*Work item*. Starting at the line with "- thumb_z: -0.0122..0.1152" and going on through the line with "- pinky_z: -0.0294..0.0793", reproduce each line in the records below exactly and nothing more.

*Entries provided*.
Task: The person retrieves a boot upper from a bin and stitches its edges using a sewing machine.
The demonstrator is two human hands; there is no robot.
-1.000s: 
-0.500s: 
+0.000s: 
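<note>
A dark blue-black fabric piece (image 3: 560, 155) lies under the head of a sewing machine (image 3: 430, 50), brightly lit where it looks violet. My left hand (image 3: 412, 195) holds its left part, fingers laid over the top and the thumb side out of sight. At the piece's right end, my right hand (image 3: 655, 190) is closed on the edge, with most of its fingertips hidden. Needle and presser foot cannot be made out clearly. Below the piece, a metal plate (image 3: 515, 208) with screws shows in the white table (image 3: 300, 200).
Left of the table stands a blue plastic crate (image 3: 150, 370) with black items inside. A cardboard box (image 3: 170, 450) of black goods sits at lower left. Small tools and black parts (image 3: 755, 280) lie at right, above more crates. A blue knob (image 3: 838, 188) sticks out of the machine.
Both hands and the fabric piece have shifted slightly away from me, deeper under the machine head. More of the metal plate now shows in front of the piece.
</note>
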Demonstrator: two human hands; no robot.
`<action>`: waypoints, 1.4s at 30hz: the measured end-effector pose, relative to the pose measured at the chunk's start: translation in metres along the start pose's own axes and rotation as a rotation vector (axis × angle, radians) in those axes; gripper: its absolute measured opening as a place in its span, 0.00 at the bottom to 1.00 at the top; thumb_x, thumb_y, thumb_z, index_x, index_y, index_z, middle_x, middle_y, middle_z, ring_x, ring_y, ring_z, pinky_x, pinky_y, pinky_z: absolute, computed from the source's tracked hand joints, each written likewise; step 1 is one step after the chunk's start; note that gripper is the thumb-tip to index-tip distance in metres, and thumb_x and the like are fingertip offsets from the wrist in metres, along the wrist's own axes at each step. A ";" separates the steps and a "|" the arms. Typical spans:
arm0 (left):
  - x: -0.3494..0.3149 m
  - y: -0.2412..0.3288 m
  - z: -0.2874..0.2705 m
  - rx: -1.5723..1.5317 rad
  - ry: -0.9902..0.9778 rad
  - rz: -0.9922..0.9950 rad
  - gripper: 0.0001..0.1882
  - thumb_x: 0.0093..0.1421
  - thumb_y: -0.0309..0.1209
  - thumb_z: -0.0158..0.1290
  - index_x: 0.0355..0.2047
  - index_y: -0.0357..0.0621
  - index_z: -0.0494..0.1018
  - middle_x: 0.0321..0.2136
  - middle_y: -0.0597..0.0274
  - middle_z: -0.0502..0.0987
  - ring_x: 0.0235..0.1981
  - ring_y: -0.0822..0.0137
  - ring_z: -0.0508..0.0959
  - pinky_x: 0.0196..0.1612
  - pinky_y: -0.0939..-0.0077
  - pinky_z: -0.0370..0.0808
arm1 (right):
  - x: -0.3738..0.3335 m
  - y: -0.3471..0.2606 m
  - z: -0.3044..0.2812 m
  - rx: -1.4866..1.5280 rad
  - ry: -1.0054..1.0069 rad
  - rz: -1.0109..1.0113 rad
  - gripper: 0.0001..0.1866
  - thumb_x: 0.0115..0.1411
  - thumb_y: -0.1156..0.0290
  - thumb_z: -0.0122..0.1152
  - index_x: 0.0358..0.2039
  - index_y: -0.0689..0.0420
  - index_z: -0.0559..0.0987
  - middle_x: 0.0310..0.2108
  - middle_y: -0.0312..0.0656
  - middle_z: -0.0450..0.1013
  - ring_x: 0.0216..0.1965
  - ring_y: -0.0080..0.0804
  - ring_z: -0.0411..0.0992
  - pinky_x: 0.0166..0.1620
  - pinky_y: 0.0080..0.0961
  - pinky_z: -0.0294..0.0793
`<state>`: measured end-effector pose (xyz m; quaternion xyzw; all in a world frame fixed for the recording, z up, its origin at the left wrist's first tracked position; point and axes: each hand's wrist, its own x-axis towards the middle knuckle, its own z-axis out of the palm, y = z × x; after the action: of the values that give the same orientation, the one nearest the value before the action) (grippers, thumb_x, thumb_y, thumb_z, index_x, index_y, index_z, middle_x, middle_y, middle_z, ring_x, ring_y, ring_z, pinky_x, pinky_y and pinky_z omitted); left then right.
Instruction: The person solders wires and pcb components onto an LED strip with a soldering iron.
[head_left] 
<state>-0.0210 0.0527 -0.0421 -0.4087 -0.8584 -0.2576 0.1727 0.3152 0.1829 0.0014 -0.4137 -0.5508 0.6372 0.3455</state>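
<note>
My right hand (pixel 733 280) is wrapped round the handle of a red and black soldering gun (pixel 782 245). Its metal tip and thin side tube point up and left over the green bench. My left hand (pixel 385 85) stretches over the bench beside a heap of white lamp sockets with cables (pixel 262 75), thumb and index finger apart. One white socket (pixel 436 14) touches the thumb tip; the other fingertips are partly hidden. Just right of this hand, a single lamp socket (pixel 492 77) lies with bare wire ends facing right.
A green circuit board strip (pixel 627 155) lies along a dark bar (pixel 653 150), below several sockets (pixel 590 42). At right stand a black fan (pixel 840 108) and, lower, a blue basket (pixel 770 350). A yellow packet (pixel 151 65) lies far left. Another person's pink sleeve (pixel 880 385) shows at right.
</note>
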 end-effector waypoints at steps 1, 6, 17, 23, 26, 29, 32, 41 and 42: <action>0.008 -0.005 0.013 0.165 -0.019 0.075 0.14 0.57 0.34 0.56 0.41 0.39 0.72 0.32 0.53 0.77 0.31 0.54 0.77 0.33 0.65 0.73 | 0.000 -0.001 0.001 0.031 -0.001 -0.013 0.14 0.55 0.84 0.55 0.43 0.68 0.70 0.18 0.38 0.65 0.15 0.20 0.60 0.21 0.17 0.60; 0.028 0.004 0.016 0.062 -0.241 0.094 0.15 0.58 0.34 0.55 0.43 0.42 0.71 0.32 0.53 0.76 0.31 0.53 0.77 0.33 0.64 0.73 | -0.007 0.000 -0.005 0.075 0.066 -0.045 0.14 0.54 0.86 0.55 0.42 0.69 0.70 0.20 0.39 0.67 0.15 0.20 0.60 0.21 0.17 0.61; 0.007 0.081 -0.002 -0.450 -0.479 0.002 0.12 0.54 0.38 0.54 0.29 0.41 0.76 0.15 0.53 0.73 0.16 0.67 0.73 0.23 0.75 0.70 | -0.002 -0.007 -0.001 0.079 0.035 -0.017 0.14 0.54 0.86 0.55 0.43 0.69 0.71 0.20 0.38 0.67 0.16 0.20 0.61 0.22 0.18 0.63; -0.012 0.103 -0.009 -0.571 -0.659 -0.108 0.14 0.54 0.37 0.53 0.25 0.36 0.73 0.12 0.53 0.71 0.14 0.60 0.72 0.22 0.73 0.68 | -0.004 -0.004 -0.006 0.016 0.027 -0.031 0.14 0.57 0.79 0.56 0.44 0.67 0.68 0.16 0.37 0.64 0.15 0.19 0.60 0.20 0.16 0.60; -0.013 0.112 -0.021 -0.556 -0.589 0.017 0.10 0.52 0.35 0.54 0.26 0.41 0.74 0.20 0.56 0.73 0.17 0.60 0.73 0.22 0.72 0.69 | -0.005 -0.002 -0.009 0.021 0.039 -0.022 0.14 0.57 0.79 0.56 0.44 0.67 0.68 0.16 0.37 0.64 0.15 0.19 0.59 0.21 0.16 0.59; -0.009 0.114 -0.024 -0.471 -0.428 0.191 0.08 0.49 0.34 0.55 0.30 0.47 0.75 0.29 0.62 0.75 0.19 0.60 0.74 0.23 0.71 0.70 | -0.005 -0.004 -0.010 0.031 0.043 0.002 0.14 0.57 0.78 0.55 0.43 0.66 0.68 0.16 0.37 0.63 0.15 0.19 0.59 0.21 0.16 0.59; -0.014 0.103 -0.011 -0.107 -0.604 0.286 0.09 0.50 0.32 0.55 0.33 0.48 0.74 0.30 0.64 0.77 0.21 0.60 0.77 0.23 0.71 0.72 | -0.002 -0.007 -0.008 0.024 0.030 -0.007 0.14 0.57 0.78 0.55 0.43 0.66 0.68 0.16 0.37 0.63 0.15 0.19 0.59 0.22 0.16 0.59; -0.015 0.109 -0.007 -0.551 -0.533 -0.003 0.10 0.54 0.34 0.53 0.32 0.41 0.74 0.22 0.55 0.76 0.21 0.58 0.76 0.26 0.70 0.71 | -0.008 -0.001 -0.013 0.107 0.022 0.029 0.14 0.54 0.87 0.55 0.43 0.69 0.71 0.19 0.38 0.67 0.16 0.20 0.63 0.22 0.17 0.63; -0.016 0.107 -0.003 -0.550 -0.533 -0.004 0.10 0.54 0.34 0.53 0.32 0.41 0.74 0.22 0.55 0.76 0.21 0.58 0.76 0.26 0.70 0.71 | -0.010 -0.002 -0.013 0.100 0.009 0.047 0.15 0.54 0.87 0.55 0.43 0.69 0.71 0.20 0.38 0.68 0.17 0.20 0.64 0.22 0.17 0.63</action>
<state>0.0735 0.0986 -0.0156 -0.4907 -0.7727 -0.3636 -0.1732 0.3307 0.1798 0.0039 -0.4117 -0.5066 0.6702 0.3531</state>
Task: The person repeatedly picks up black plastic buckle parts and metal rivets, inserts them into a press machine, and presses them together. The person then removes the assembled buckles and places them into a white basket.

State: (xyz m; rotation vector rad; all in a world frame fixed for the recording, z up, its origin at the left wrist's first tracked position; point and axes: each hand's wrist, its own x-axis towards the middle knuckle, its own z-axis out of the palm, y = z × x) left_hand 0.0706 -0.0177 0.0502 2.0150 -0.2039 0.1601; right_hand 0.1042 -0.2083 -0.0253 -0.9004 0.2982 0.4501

*Answer section*.
  - thumb_z: -0.0122..0.1152
  - index_x: 0.0358..0.2039
  - index_y: -0.0689..0.0420
  - index_z: -0.0559..0.0987
  - middle_x: 0.0310..0.2108
  - middle_y: -0.0312..0.0656
  - middle_z: -0.0450..0.1013
  - ring_x: 0.0216..0.1965
  - ring_y: -0.0080..0.0804
  - ring_z: -0.0411..0.0992
  - pinky_x: 0.0166..0.1620
  - pinky_y: 0.0080..0.0961
  - pinky_z: -0.0294..0.0793

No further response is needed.